WHAT IS EXPECTED: Only the lines from the top of the listing below to the line that has "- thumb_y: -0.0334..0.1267" should be echoed, with both ends kept and pictures left out.

Segment Start: DATA EXTRACT

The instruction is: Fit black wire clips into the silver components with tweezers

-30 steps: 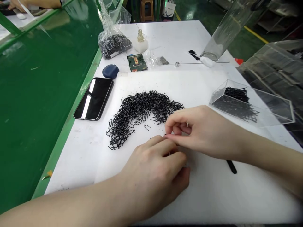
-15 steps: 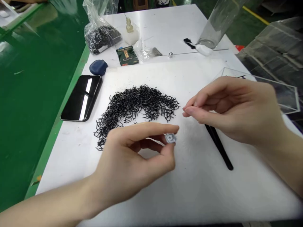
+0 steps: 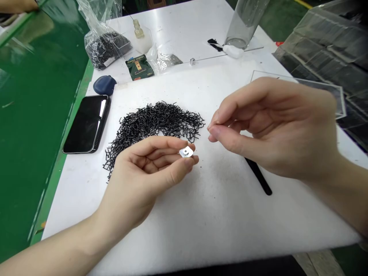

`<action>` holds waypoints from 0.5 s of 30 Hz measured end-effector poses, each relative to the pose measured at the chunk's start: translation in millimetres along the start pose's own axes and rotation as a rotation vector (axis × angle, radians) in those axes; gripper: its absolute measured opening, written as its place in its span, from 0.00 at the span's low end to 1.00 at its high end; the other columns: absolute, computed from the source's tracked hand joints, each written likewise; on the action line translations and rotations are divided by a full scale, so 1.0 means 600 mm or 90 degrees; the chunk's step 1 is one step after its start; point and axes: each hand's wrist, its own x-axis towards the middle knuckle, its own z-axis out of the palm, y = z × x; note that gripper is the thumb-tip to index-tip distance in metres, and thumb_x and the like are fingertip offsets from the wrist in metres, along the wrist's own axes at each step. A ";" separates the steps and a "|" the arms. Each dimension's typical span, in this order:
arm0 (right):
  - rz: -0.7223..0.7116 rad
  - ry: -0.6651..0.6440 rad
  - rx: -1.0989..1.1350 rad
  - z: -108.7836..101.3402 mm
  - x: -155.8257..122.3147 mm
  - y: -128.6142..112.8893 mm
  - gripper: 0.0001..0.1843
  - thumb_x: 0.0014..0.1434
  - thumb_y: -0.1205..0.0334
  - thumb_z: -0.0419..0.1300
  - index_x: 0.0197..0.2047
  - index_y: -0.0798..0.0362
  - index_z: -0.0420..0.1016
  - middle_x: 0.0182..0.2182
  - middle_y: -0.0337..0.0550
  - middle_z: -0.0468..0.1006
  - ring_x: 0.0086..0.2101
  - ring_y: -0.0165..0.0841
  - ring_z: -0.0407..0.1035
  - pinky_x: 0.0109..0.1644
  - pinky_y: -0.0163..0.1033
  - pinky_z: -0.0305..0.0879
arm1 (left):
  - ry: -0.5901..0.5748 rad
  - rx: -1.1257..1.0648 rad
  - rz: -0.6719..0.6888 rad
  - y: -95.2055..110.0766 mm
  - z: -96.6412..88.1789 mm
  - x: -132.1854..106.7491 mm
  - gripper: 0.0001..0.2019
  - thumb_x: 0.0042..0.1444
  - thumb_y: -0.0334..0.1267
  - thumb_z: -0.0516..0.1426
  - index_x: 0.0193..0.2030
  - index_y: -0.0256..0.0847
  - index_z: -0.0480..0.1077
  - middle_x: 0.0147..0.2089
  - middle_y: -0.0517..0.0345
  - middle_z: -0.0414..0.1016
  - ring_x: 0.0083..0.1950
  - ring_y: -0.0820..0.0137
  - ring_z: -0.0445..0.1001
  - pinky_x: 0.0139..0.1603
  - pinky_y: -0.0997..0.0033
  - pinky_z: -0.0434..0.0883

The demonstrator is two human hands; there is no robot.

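My left hand (image 3: 149, 168) is turned palm up above the white mat (image 3: 201, 214) and pinches a small silver square part (image 3: 186, 151) between thumb and fingertips. My right hand (image 3: 273, 122) hovers just to its right, with thumb and forefinger pinched together on something too thin to make out. A curved heap of small black wire clips (image 3: 152, 122) lies on the mat just behind both hands. A black stick-like tool (image 3: 258, 177) lies on the mat under my right hand.
A black phone (image 3: 86, 123) and a blue case (image 3: 104, 84) lie at the table's left edge by the green conveyor (image 3: 34, 96). A bag of clips (image 3: 105, 45), a green packet (image 3: 139, 66), a small bottle (image 3: 138, 28), a clear tube (image 3: 244, 23) and clear trays (image 3: 324, 88) stand behind.
Both hands rose off the mat. The left hand turned palm up with the silver part showing, and the right hand drew closer to it with pinched fingers. The view shifted down and right.
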 end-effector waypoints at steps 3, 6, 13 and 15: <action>0.001 -0.018 0.013 0.001 -0.002 -0.005 0.14 0.68 0.69 0.78 0.41 0.36 0.87 0.42 0.29 0.91 0.41 0.37 0.86 0.46 0.48 0.86 | 0.006 -0.026 0.001 -0.002 0.003 -0.002 0.22 0.51 0.16 0.78 0.42 0.51 0.93 0.41 0.66 0.96 0.41 0.71 0.96 0.48 0.84 0.90; 0.000 -0.001 0.021 0.004 -0.005 -0.010 0.15 0.66 0.69 0.78 0.41 0.34 0.89 0.41 0.30 0.92 0.40 0.37 0.85 0.43 0.49 0.84 | 0.009 -0.002 0.004 -0.004 0.006 -0.005 0.17 0.53 0.21 0.79 0.43 0.49 0.92 0.40 0.63 0.96 0.42 0.67 0.97 0.49 0.76 0.93; 0.019 0.014 0.016 0.010 -0.014 -0.009 0.09 0.72 0.62 0.76 0.45 0.33 0.93 0.39 0.36 0.89 0.37 0.39 0.80 0.38 0.51 0.75 | 0.002 -0.038 -0.047 -0.007 0.006 -0.008 0.16 0.52 0.29 0.83 0.45 0.46 0.90 0.45 0.61 0.97 0.50 0.61 0.98 0.61 0.62 0.95; 0.012 0.001 0.034 0.010 -0.016 -0.008 0.10 0.73 0.61 0.76 0.46 0.31 0.94 0.42 0.36 0.90 0.39 0.39 0.80 0.37 0.51 0.75 | 0.001 -0.078 -0.062 -0.006 0.008 -0.007 0.17 0.51 0.25 0.83 0.43 0.46 0.90 0.44 0.64 0.96 0.48 0.65 0.97 0.59 0.67 0.94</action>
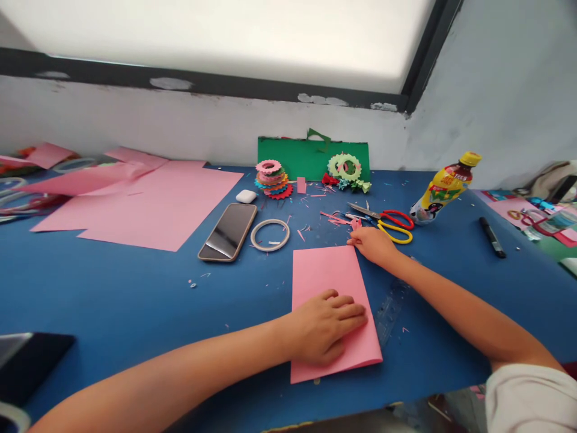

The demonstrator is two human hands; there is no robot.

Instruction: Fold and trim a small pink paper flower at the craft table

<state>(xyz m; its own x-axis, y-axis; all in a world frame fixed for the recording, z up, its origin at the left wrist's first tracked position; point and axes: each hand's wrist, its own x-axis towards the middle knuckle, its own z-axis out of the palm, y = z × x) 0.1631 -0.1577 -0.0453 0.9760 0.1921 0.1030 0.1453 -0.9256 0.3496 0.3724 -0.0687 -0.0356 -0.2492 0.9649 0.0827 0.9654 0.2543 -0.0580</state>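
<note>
A folded sheet of pink paper (322, 273) lies on the blue table, its fold along the right side and its layers slightly apart at the near edge. Flat on its lower half rests my left hand (328, 325), open, palm down. My right hand (370, 245) is closed at the paper's far right corner, thumb and fingertips pinching the edge there. Just beyond that hand lie thin pink paper scraps (336, 218) and scissors (383, 222) with red and yellow handles. A clear ruler (390, 310) sits beside the paper's right edge, partly under my right forearm.
Left of the paper are a roll of tape (253, 236), a phone (228, 231) and a white earphone case (246, 196). Large pink sheets (180, 198) cover the back left. Stacked paper rings (274, 180), green card (293, 153), a tilted bottle (444, 189) and a black marker (492, 236) stand or lie beyond.
</note>
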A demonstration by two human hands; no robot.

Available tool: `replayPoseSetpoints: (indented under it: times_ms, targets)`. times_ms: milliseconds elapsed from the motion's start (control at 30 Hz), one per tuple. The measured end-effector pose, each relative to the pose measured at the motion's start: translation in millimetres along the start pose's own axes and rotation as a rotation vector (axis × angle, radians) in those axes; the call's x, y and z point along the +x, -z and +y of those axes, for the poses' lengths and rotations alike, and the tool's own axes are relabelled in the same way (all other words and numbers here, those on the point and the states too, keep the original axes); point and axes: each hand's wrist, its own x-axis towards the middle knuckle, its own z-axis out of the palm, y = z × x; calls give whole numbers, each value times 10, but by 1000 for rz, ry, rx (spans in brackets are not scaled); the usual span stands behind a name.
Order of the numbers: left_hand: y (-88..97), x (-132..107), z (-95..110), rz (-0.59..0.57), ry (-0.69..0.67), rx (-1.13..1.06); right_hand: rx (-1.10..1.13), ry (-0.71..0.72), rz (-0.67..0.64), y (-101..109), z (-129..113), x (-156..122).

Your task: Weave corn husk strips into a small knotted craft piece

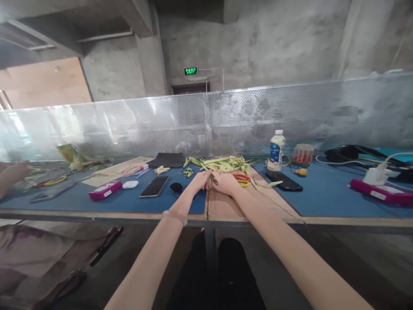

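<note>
Both my arms reach forward over the table edge. My left hand [199, 181] and my right hand [226, 182] meet at the near end of a pile of green and pale leaf strips [222, 163] on a brown board [226, 204]. The fingers of both hands are curled together around a small green strip [211, 177] between them. A pale bracelet [176, 215] sits on my left wrist. Red and yellow handled scissors [241, 180] lie just right of my right hand.
On the blue mat [322, 193]: a black phone [154, 186], a second phone [284, 181], a white bottle [276, 150], a pink box [105, 190], a white case [130, 184], a pink device [380, 191]. Another person's hand [14, 172] works at far left. A perforated metal screen [206, 122] backs the table.
</note>
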Motion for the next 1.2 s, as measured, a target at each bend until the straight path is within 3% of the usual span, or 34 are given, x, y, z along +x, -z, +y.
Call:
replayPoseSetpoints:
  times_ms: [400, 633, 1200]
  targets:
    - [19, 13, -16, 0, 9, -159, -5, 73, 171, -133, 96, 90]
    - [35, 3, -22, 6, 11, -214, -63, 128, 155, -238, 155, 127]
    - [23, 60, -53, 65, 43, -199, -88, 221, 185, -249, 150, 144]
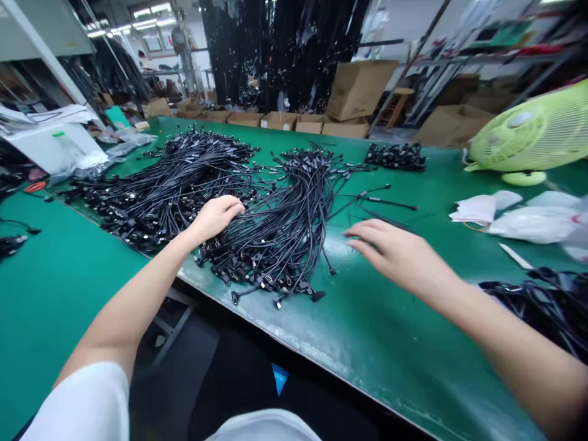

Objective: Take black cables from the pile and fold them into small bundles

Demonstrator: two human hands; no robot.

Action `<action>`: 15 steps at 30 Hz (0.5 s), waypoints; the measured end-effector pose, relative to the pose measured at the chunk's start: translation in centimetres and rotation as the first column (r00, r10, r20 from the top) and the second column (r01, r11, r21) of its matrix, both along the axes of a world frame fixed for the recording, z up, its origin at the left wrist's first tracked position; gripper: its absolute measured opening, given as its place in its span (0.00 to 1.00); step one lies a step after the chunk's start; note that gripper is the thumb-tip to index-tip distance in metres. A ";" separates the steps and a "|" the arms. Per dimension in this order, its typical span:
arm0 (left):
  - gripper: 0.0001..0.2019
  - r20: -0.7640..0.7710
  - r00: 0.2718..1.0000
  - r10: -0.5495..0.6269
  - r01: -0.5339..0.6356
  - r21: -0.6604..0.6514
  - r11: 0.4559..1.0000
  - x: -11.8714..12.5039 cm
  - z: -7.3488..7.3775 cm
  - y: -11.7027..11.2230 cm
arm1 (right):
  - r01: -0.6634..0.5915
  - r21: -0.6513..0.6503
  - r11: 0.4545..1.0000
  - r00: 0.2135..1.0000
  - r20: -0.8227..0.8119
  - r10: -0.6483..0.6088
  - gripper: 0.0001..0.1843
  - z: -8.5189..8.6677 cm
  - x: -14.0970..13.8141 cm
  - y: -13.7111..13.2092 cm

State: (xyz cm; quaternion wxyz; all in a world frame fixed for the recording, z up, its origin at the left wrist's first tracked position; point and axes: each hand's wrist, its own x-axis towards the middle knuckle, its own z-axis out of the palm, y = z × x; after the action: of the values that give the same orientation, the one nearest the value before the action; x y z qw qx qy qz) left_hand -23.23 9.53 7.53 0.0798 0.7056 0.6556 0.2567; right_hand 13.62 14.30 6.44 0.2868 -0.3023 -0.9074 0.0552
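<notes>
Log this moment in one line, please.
left hand: over black cables, contact unclear | right hand: nothing visibly held, right of cables, over green table

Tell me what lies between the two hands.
In the head view, a bundle of black cables lies between the left hand and the right hand, then a strip of green tabletop nearer the right.

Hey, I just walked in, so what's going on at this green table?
Someone's bare hands are among black cables. The left hand is where the left cable heap meets the middle cable heap; whether it grips anything is unclear. The right hand, seemingly empty, is over the green tabletop, right of the middle heap.
</notes>
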 end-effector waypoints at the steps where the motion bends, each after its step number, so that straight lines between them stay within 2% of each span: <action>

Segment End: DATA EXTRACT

EXERCISE RESPONSE:
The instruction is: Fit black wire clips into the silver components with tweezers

-30 steps: 
-15 steps: 
+0 steps: 

`<action>` holds waypoints from 0.5 s of 30 Hz measured end-effector poses, each relative to the pose measured at the chunk's start: translation in millimetres along the start pose's own axes and rotation as a rotation vector (axis × angle, radians) in those axes; gripper: its absolute measured opening, written as its place in its span, from 0.00 at the span's low end to 1.00 at its high end; the other columns: absolute, computed from the source's tracked hand joints, each written likewise; on the action line translations and rotations are divided by a full scale, so 1.0 means 600 mm or 90 degrees; the chunk's step 1 is one step after its start; point and axes: each hand's wrist, its own x-axis towards the middle knuckle, its own z-axis out of the palm, y = z × x; note that gripper is the thumb-tip to index-tip distance in metres, and thumb_x and the like are fingertip offsets from the wrist in metres, along the wrist's own axes at each step. A ";" separates the steps and a "|" the arms. Each dimension's typical span, in this order:
arm0 (right):
  - rz: -0.7223..0.7116 rad
  - ry: -0.6651..0.6440 rad
  - rx: -1.0989..1.1350 rad
  - z: -108.7836..101.3402 mm
  - x: -155.8257..122.3147 mm
  - y: -128.6142..112.8893 mm
  - gripper: 0.0001..0.1843
  - thumb_x: 0.0014..0.1434
  - thumb_y: -0.1205..0.0334
  - thumb_z: -0.0419..0.1300
  - index_x: 0.0197..0.2047
  - index_y: -0.0798..0.0362
  - index_z: -0.0420..0.1016
  - middle_x: 0.0182..0.2182
  - middle_y: -0.0337..0.0550
  - middle_z: -0.0468..0.1006
  - ring_x: 0.0086..0.2101
  - ring_y: -0.0165..0.0841
  - ring_z: -0.0407..0.1035
  - pinky_x: 0.0109..0.1644
  - pinky_y: -0.0163..0.1033
  - pinky_z: -0.0305..0.0879
arm1 (left):
  - ry: -0.5901..0.5748 rad
  - rx: -1.1257..1.0648 rad
  - rz: -0.6719..0.6888 rad
  - y: -95.2055..110.0766 mm
  - z: -96.6412..88.1789 mm
  - x: -132.1854..106.7491 mm
  - gripper: 0.0001..0.2019
  - thumb_x: 0.0042..0.1444
  - thumb_y: -0.0334..0.1267

With this, the exercise is finished.